[Opening Source information section]

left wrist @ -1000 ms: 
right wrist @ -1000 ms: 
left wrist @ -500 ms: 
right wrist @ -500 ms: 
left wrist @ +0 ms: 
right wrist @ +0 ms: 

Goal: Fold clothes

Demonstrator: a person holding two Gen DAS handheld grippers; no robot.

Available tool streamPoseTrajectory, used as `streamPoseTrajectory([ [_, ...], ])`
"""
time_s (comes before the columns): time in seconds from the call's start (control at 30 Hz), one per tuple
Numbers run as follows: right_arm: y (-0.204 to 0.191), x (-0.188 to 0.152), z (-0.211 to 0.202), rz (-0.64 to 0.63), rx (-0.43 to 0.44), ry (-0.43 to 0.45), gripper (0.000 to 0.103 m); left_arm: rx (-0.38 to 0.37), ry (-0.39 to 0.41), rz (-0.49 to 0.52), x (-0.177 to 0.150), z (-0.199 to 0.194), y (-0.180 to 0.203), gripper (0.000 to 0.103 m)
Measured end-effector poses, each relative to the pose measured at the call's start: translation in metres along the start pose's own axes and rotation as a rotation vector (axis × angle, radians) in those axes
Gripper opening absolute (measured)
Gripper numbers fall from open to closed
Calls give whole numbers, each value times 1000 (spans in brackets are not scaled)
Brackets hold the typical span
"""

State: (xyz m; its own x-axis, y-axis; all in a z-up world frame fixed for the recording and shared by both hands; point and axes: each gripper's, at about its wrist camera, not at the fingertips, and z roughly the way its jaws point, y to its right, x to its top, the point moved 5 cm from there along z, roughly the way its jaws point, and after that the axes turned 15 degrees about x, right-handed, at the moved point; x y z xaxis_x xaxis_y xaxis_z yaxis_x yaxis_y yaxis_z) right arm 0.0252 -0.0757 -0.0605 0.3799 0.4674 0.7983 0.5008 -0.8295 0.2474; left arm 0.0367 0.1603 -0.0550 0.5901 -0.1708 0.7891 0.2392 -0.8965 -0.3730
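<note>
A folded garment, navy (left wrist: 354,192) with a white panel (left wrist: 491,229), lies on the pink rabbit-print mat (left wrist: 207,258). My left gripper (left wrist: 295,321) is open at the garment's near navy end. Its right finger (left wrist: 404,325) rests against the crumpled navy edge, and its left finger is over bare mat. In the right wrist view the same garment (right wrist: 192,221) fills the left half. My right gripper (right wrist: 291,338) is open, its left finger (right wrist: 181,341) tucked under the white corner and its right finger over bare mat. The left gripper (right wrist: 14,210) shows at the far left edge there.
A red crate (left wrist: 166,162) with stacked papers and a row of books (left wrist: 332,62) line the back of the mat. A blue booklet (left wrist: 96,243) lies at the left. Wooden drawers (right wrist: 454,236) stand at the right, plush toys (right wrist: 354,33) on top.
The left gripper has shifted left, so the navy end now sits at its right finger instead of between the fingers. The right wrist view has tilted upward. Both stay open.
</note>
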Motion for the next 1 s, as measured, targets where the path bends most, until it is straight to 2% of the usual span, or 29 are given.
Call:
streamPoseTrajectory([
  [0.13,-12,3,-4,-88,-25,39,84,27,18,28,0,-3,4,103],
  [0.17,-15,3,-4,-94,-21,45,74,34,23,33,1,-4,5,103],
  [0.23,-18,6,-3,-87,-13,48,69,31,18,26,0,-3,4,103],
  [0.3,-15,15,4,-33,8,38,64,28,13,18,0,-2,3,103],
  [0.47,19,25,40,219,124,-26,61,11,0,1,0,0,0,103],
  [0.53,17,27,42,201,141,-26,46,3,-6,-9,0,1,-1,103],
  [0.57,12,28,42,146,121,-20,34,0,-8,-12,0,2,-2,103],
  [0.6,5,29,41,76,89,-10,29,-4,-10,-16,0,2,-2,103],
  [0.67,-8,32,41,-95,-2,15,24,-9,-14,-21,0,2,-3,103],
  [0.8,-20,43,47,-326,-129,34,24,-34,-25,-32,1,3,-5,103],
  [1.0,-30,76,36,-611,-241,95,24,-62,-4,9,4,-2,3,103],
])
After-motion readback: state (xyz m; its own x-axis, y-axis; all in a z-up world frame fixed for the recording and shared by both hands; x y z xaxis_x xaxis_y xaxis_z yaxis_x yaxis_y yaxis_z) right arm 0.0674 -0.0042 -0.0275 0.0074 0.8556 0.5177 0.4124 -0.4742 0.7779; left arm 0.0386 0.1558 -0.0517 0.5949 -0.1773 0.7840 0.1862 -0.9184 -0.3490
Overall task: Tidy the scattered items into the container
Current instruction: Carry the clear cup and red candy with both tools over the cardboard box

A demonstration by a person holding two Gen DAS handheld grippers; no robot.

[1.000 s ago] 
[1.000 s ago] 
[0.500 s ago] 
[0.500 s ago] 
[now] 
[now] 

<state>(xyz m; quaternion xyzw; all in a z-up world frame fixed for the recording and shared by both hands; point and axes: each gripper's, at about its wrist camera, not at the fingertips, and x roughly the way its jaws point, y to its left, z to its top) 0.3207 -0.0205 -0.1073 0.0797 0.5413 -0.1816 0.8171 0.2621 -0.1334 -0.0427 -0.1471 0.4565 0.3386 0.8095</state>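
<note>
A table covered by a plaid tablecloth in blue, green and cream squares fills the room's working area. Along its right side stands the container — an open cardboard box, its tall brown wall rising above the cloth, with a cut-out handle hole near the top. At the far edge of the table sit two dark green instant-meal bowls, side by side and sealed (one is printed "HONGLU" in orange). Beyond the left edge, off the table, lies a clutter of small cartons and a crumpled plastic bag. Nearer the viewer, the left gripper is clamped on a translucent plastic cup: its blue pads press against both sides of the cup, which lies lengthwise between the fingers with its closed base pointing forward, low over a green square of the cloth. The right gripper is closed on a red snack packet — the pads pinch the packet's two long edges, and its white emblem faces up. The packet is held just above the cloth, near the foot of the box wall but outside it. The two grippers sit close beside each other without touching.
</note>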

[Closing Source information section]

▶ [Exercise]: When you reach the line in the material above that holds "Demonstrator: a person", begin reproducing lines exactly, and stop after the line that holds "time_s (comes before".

▶ [Task solution]:
Demonstrator: a person holding two Gen DAS handheld grippers; no robot.

Available tool streamPoseTrajectory, used as `streamPoseTrajectory([ [_, ...], ])`
"""
time_s (comes before the columns): time in seconds from the call's start (control at 30 Hz), one per tuple

There is no more to this output.